- _Available records_
***

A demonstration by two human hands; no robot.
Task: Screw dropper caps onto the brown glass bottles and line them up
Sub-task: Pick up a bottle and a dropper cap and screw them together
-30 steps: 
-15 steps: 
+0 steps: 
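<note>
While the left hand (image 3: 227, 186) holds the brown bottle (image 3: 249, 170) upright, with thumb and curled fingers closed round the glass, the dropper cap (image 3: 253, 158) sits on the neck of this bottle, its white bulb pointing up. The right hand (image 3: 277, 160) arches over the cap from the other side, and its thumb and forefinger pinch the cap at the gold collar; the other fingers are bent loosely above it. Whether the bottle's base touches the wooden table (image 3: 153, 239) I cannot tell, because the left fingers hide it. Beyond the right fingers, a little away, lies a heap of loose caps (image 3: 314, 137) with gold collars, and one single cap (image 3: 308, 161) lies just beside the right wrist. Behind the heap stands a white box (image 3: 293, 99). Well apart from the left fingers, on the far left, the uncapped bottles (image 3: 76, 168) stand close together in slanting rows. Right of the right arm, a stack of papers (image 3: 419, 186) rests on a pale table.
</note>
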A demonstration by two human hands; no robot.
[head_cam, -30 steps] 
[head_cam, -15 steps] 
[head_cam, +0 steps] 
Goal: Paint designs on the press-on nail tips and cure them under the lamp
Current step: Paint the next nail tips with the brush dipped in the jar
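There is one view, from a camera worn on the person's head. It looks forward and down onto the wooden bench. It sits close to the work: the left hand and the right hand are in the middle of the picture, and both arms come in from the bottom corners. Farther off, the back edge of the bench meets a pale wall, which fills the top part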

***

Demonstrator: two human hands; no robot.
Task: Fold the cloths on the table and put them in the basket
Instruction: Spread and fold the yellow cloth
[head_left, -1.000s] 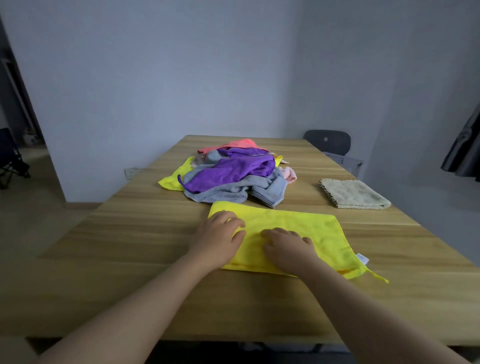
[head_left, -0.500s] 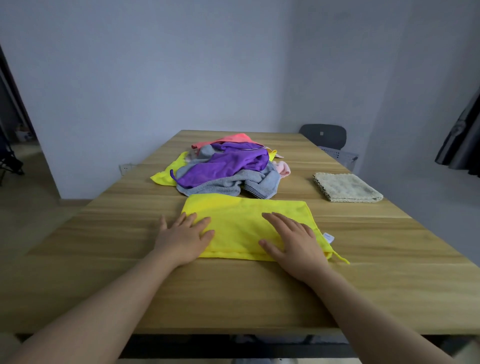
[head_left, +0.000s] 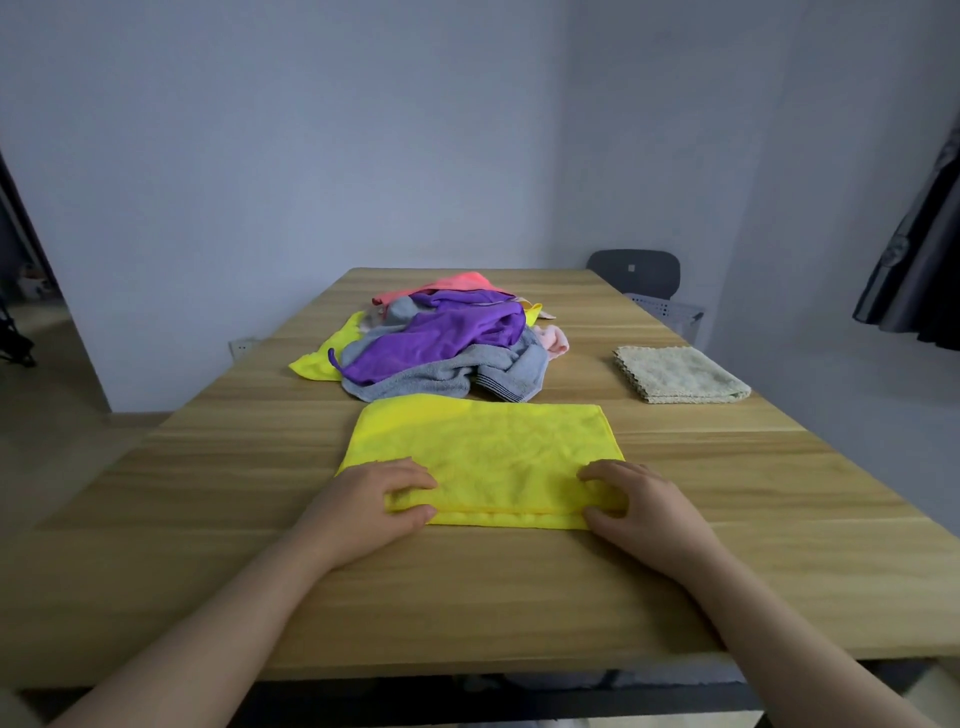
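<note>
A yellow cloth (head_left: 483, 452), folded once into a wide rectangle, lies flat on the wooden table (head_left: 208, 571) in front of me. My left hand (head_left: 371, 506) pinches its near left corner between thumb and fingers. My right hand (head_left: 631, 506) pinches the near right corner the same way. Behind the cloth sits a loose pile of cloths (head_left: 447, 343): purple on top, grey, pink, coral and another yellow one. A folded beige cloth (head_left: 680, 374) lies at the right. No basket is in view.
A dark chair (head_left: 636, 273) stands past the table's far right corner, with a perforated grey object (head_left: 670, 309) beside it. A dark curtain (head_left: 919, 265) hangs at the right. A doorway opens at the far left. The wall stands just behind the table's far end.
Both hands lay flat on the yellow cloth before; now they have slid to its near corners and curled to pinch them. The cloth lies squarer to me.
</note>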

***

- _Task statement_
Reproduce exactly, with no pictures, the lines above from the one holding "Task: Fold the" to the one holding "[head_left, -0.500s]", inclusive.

- _Your response_
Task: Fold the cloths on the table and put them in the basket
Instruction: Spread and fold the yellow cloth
[head_left, -1.000s] 
[head_left, -0.500s] 

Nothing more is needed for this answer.